COUNTRY CAMPUS, TX
COUNTRY CAMPUS, TEXAS. Country Campus, on State Highway 19 some twelve miles northeast of Huntsville in northeastern Walker County, was established during World War II. The community was begun in 1942 as a German prisoners of war camp with a capacity to house 4,800 men. The camp's construction began on May 12, 1942, and its formal opening was observed on September 18 of that year. The camp commander was Lt. Col. H. E. Fischer. The camp had housing and medical facilities, a clothing shop, a barbershop, a laundry, a bakery, a cafeteria, a commissary, a gymnasium, a guardhouse, a fire station, and a motor pool. In addition, clubs for both officers and enlisted personnel were provided.
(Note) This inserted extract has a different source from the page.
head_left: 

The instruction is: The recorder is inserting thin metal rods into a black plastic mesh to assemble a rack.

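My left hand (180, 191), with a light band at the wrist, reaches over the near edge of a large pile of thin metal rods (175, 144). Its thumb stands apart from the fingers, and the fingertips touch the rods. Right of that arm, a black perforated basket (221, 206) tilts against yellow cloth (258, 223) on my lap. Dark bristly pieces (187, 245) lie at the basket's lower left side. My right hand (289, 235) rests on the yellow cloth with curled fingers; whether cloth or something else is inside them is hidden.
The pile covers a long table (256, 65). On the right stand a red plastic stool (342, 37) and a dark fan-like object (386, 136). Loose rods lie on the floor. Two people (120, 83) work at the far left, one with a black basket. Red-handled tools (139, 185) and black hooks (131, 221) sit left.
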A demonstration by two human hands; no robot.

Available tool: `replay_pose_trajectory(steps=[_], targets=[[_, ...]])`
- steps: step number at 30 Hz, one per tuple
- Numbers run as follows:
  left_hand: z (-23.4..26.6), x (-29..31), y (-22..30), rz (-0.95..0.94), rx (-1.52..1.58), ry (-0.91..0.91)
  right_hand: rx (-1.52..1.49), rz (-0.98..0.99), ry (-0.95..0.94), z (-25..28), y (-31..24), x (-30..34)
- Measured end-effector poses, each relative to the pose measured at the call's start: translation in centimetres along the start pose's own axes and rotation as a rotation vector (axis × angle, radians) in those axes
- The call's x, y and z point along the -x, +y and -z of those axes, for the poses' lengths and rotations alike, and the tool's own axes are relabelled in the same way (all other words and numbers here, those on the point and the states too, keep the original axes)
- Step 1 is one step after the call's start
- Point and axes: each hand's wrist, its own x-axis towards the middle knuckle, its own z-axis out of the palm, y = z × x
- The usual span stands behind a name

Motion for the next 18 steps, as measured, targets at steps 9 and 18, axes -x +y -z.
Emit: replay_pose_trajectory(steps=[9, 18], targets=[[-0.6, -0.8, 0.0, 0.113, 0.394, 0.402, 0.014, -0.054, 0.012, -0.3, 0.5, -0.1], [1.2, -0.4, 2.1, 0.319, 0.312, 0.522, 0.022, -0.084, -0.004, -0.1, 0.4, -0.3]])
Prisoners held at the camp were leased as laborers to local farmers. The camp was deactivated on January 25, 1946, and the property was donated by the government to Sam Houston State Teachers College (later Sam Houston State University) and renamed the Sam Houston Country Campus. The buildings were adapted to serve as dormitories, administrative offices, classrooms, and recreational facilities. Buses shuttled students between the country and main campuses. A post office was established at the site in 1948, with Mrs. R. H. Maxwell as postmistress. In 1949 the community reported a population of 1,000, and by 1952 it reported 500 residents and three businesses. Its post office closed in 1964, when the town reported 425 residents and one business. By 1968 the population had decreased to 121, and by 1972 the community reported only sixty inhabitants and no businesses. In the 1980s some of the old buildings, a golf course, and pastureland remained at the site. Country Campus in 1990 comprised sixty residents.
Walker County Genealogical Society and Walker County Historical Commission, Walker County (Dallas, 1986).
Image Use Disclaimer
All copyrighted materials included within the Handbook of Texas Online are in accordance with Title 17 U.S.C. Section 107 related to Copyright and “Fair Use” for Non-Profit educational institutions, which permits the Texas State Historical Association (TSHA), to utilize copyrighted materials to further scholarship, education, and inform the public. The TSHA makes every effort to conform to the principles of fair use and to comply with copyright law.
For more information go to: http://www.law.cornell.edu/uscode/17/107.shtml
If you wish to use copyrighted material from this site for purposes of your own that go beyond fair use, you must obtain permission from the copyright owner.
The following, adapted from the Chicago Manual of Style, 15th edition, is the preferred citation for this article.Handbook of Texas Online, James L. Hailey, "Country Campus, TX," accessed May 31, 2016, http://www.tshaonline.org/handbook/online/articles/hncac.
Uploaded on June 12, 2010. Modified on April 11, 2016. Published by the Texas State Historical Association.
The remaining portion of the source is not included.